→ DATA EXCERPT
——

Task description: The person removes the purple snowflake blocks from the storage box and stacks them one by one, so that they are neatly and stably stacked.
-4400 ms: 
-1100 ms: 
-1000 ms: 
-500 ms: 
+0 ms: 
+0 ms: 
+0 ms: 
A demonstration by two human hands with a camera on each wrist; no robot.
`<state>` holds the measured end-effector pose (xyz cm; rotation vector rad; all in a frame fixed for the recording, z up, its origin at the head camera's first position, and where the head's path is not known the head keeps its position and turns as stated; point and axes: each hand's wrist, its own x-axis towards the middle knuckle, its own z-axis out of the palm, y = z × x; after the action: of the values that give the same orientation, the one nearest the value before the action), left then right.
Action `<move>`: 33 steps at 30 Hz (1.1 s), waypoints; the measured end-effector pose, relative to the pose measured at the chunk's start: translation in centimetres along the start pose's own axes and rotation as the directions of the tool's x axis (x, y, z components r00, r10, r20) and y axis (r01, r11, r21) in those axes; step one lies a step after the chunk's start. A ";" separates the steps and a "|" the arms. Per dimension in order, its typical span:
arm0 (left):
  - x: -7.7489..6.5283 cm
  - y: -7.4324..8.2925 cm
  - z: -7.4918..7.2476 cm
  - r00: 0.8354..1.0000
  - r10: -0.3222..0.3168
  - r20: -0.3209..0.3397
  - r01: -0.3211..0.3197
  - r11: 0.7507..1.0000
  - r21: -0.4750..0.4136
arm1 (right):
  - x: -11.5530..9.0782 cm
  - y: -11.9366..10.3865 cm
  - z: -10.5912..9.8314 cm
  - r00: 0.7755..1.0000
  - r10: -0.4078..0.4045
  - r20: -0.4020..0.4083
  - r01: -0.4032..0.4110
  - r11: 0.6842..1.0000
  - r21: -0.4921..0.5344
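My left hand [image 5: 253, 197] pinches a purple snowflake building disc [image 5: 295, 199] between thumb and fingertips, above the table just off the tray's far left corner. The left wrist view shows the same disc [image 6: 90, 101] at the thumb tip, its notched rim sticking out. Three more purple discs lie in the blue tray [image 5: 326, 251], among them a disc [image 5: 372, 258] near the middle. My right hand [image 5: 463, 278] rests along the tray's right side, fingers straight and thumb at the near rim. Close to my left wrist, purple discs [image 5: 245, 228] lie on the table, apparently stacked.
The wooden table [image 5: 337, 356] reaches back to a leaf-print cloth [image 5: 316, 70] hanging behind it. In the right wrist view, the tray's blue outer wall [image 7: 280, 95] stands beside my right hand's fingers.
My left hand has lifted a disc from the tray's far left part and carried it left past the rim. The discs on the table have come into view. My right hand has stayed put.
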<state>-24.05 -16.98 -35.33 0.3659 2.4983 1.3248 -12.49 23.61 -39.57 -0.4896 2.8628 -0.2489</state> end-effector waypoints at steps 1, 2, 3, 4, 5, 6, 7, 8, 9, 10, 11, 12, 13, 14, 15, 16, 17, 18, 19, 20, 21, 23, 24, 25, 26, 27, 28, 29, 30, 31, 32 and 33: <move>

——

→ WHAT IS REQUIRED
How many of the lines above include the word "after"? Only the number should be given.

→ REPLY TO THE TASK
2